I'm seeing too many people try to compare software with physical goods such as cars and toasters. There are numerous, irreconcilable differences between the two realms that make a direct comparison anything but straight forward. Furthermore, many of you seem to have some inflated view of what merchantability and suitability mean for physical goods.
For starters, physical goods warranties and liabilities have limits. If I buy a truck from Ford, GMC or Dodge, it will have a certain rating for load capacity and towing capacity. If I exceed those ratings and something bad happens, up to and including injury or loss of life, it's my fault. Other physical goods, such as toasters, also have limits as to what situations they will be designed and tested for. If I try to make french toast using a slot load toaster and something bad happens, up to and including injury or loss of life, it's my fault. In one case the manufacturer knows that somebody out there will try something that they know has a high likelihood of causing known failures (i.e. if you try to tow too heavy of a load with your truck you run the risk of overheating your brakes and causing an accident) and in the other case we have to come to terms with the fact that idiots will find a way to break shit no matter how many warning labels you put on it.

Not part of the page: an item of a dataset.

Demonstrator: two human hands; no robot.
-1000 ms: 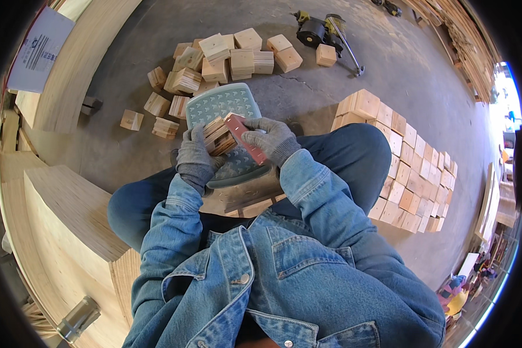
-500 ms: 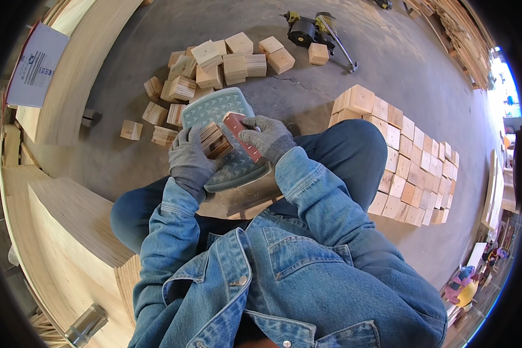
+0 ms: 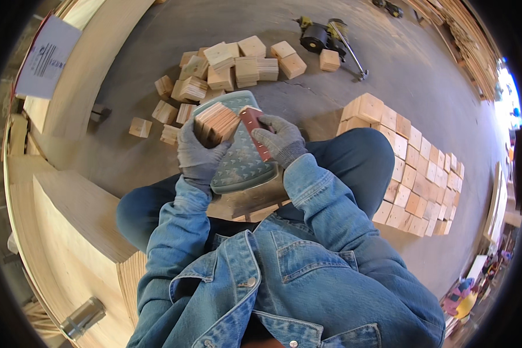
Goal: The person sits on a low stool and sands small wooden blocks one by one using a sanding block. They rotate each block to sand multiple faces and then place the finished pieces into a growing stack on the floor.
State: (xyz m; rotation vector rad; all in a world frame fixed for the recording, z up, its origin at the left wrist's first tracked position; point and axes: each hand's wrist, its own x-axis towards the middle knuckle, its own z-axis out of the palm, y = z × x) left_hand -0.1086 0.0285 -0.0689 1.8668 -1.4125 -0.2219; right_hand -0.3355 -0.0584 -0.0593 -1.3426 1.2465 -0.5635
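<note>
Nearest, a person in a blue denim jacket (image 3: 325, 267) sits with knees spread in dark trousers (image 3: 362, 156). To the near left are a pale wooden panel (image 3: 69, 238) and a shiny metal cylinder (image 3: 82, 318).

Between the knees, both hands wear grey gloves. The left hand (image 3: 198, 155) is curled partway round a wooden block (image 3: 217, 120), thumb on the near side, the block tilted so that its striped, layered edges show. The right hand (image 3: 281, 139) pinches a slim reddish-brown bar (image 3: 254, 132) between thumb and fingers, its fingers bent over the right side. The bar's far end is right beside the block; I can't tell whether they touch. Both pieces are held above a grey-green stool (image 3: 233, 178) with a patterned top.

To the right, more blocks stand packed in a neat stack (image 3: 417, 174). Beyond the stool, to the left, a loose pile of blocks (image 3: 246, 69) spreads over the concrete floor (image 3: 307, 95). Farther back lie a lone block (image 3: 329, 60) and a black-and-yellow power tool (image 3: 316, 37); at far right, stacked lumber (image 3: 467, 40).
</note>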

Now about those irreconcilable differences between software and hard goods. With hard goods, your warranty goes out the window the moment you modify it in any way that has not been approved by the manufacturer. That is completely reasonable because I can buy a car and drive it completely as is and it will serve its full intended purpose with out any 3rd party add-ons. The same with a toaster, I can buy a toaster and make toast without adding to or modifying the machine.
A modern computer system, however, is nearly worthless until you start adding to it. Let's, for the moment, ignore hardware failure as being beyond the scope of software warranty. If I buy a system where the only installed software is MS Windows (and I mean *only* software, no games, no office/productivity, no peripheral hardware beyond standard keyboard, mouse and monitor, etc.) then there's not a lot of ways for it to break at a software level. Now let's start adding things. If my video driver conflicts with my antivirus software, who is to blame? Both work at a level close to the hardware to do their jobs and both have been tested to work as intended with the target operating system. And as luck would have it, they were both released nearly simultaneously so there was no opportunity for either vendor to test against the other's current product.
If we want to get into more industrial or life or death situations where computers are used, let me just say that if you trust human life or millions of dollars of equipment to the flawless operation of general purpose hardware running a general purpose, multitasking operating system then you're an idiot. The engine management and safety systems in a modern car are controlled by purpose built electronics running custom built software. Automated production equipment generally uses PLC type systems that been thoroughly tested for tolerances and MTBF rates.
Really what are we hoping to accomplish with this legislation? Windows, MacOS and Linux are all very stable (Vista's Task Manager is reporting 240 hours for my current uptime) barring hardware failure (which is easy for the lay person to blame on the OS since the OS is what tells us something went wrong) or applications that don't play nice with each other. Applications that corrupt data usually don't make it out of testing in that state and when they do it's usually fixed quickly if the company that made it wants to continue to do business. Open source software is perpetually beta since it is developed by the community and simply made available to anyone who thinks that it might be useful.